What this task involves: Your answer must be the full listing below, repeated exactly, with no pictures in it.
........
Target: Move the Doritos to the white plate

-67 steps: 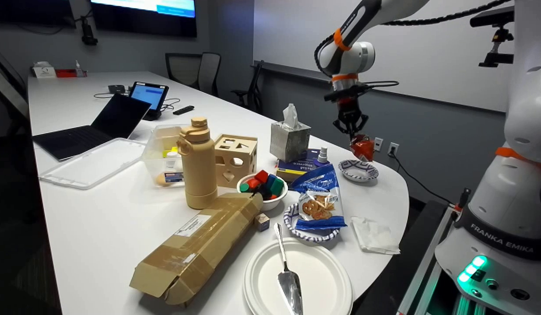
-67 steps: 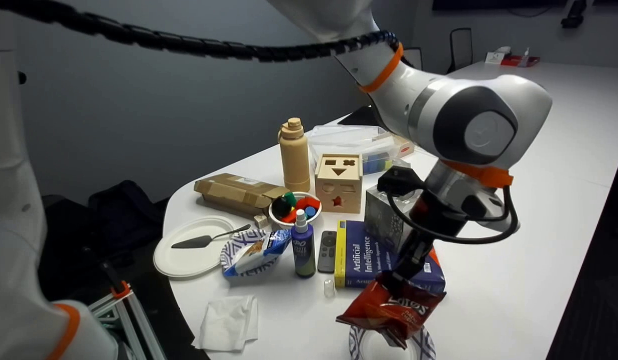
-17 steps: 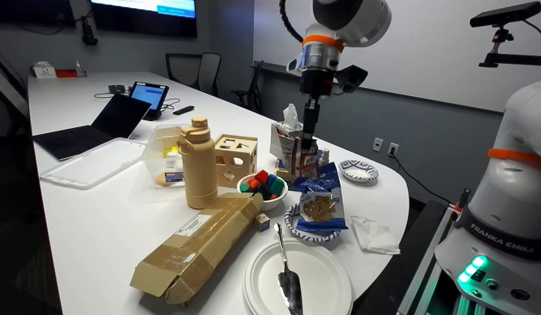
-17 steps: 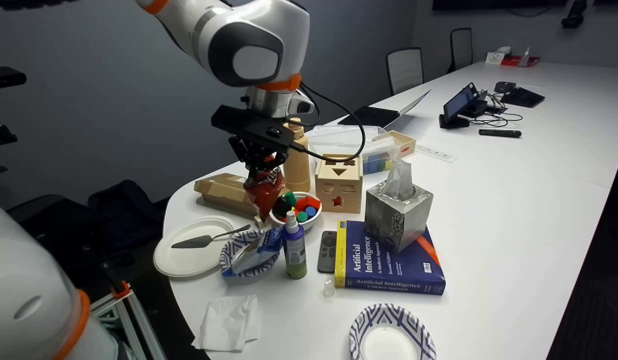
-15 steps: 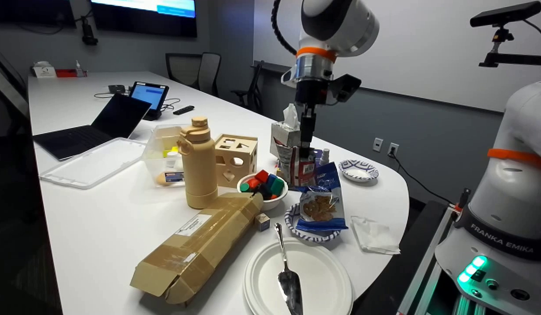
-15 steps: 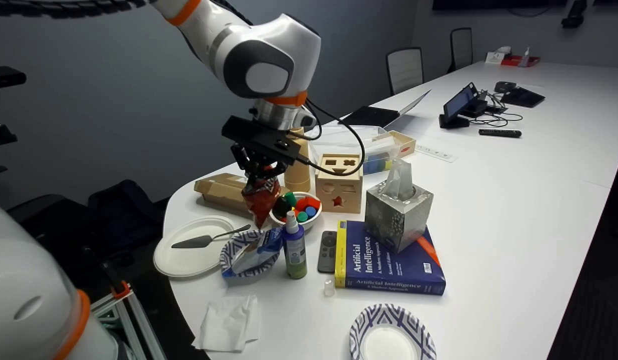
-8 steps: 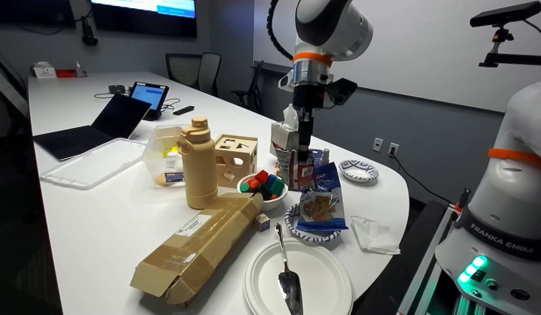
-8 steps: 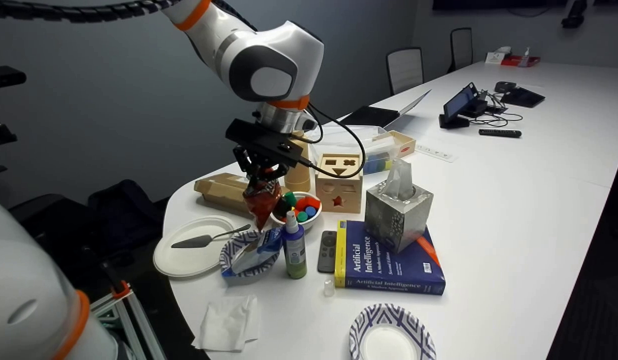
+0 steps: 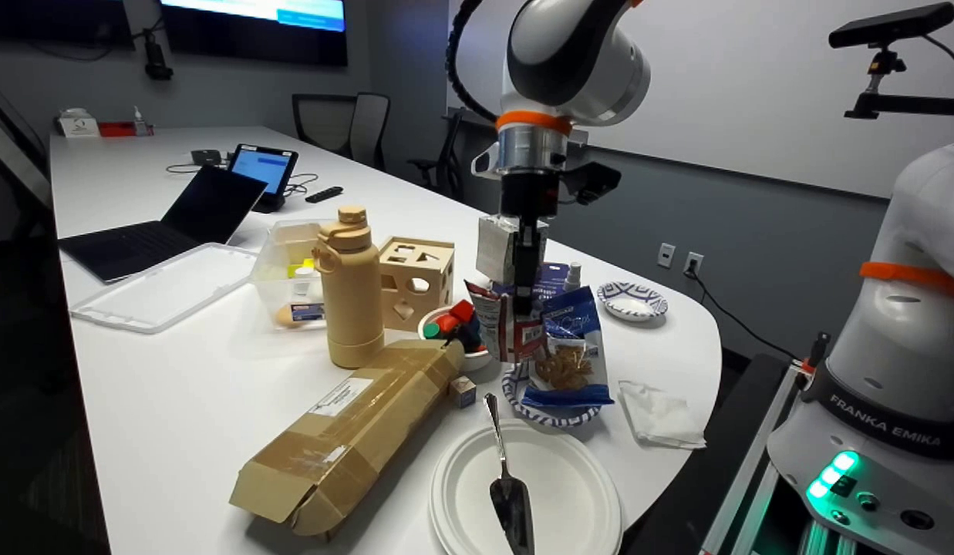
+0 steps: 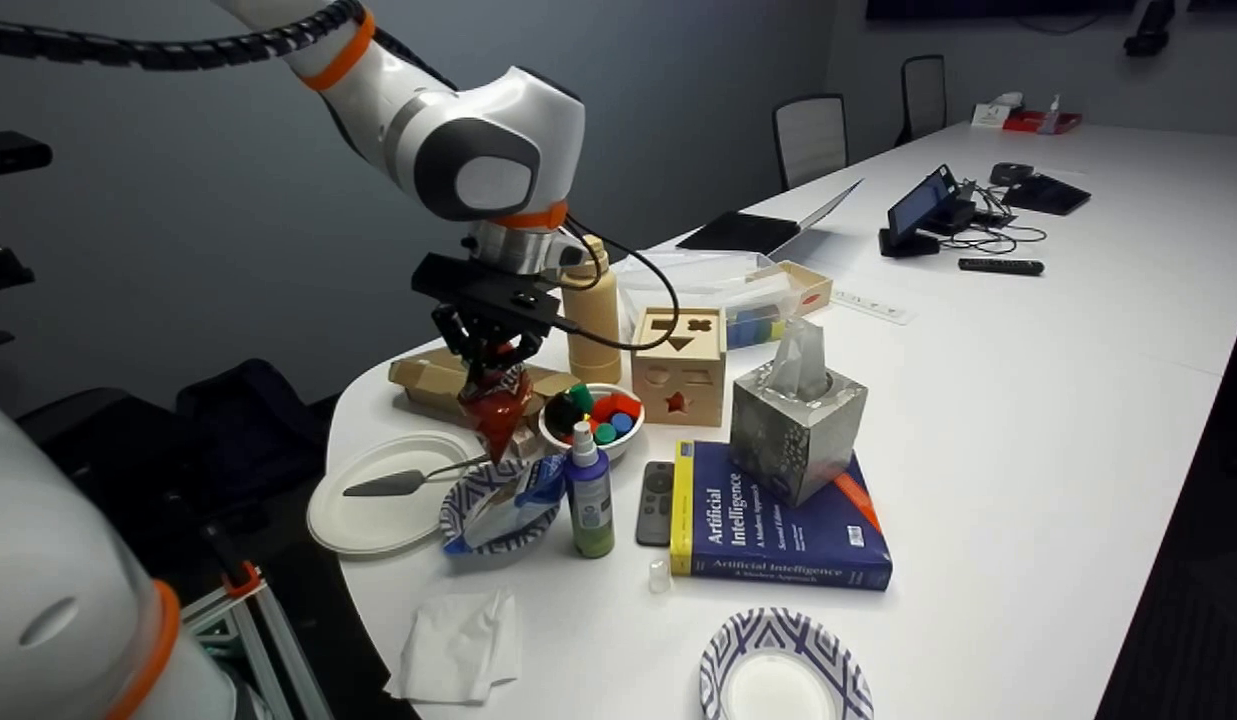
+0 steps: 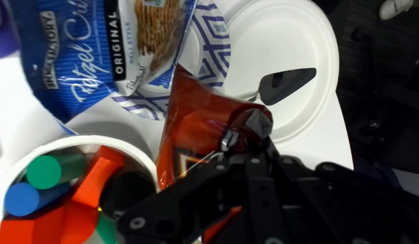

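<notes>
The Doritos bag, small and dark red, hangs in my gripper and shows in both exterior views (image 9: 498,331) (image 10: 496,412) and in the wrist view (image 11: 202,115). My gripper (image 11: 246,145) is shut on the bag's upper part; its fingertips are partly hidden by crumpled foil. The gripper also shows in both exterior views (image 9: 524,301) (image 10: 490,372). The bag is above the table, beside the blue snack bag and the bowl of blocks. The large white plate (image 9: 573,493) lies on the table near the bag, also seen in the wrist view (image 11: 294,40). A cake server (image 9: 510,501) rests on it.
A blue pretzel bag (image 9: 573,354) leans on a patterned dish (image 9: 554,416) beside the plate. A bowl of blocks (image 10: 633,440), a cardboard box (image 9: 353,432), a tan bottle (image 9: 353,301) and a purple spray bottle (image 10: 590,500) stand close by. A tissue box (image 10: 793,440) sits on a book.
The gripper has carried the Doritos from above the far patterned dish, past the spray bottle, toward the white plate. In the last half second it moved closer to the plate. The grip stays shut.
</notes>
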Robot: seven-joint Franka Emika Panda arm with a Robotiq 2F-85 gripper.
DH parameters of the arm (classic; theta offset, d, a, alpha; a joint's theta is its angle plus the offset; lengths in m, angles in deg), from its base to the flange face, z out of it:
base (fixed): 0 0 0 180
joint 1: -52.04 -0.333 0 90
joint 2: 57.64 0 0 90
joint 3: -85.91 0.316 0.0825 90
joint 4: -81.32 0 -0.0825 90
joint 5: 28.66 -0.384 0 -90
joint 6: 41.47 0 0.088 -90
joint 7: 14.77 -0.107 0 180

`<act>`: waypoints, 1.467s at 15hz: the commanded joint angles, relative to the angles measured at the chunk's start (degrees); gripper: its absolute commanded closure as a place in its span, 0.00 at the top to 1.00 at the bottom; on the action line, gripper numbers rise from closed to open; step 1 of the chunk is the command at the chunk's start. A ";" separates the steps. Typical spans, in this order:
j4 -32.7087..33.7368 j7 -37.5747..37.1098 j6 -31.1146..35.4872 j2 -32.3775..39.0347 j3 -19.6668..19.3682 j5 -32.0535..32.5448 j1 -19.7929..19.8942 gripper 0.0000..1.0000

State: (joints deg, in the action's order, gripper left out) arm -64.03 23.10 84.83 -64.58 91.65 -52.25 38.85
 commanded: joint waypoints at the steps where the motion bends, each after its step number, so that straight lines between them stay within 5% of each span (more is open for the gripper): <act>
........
Answer to the exercise:
Target: Move the Doritos to the white plate

-67 steps: 
-67 steps: 
-17 steps: 
-17 steps: 
-15 steps: 
-15 steps: 
-8 steps: 
-8 steps: 
+0 steps: 
+0 steps: 
+0 steps: 

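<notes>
The Doritos bag, small and dark red, hangs in my gripper and shows in both exterior views (image 9: 498,331) (image 10: 496,412) and in the wrist view (image 11: 202,115). My gripper (image 11: 246,145) is shut on the bag's upper part; its fingertips are partly hidden by crumpled foil. The gripper also shows in both exterior views (image 9: 524,301) (image 10: 490,372). The bag is above the table, beside the blue snack bag and the bowl of blocks. The large white plate (image 9: 573,493) lies on the table near the bag, also seen in the wrist view (image 11: 294,40). A cake server (image 9: 510,501) rests on it.
A blue pretzel bag (image 9: 573,354) leans on a patterned dish (image 9: 554,416) beside the plate. A bowl of blocks (image 10: 633,440), a cardboard box (image 9: 353,432), a tan bottle (image 9: 353,301) and a purple spray bottle (image 10: 590,500) stand close by. A tissue box (image 10: 793,440) sits on a book.
The gripper has carried the Doritos from above the far patterned dish, past the spray bottle, toward the white plate. In the last half second it moved closer to the plate. The grip stays shut.
</notes>
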Robot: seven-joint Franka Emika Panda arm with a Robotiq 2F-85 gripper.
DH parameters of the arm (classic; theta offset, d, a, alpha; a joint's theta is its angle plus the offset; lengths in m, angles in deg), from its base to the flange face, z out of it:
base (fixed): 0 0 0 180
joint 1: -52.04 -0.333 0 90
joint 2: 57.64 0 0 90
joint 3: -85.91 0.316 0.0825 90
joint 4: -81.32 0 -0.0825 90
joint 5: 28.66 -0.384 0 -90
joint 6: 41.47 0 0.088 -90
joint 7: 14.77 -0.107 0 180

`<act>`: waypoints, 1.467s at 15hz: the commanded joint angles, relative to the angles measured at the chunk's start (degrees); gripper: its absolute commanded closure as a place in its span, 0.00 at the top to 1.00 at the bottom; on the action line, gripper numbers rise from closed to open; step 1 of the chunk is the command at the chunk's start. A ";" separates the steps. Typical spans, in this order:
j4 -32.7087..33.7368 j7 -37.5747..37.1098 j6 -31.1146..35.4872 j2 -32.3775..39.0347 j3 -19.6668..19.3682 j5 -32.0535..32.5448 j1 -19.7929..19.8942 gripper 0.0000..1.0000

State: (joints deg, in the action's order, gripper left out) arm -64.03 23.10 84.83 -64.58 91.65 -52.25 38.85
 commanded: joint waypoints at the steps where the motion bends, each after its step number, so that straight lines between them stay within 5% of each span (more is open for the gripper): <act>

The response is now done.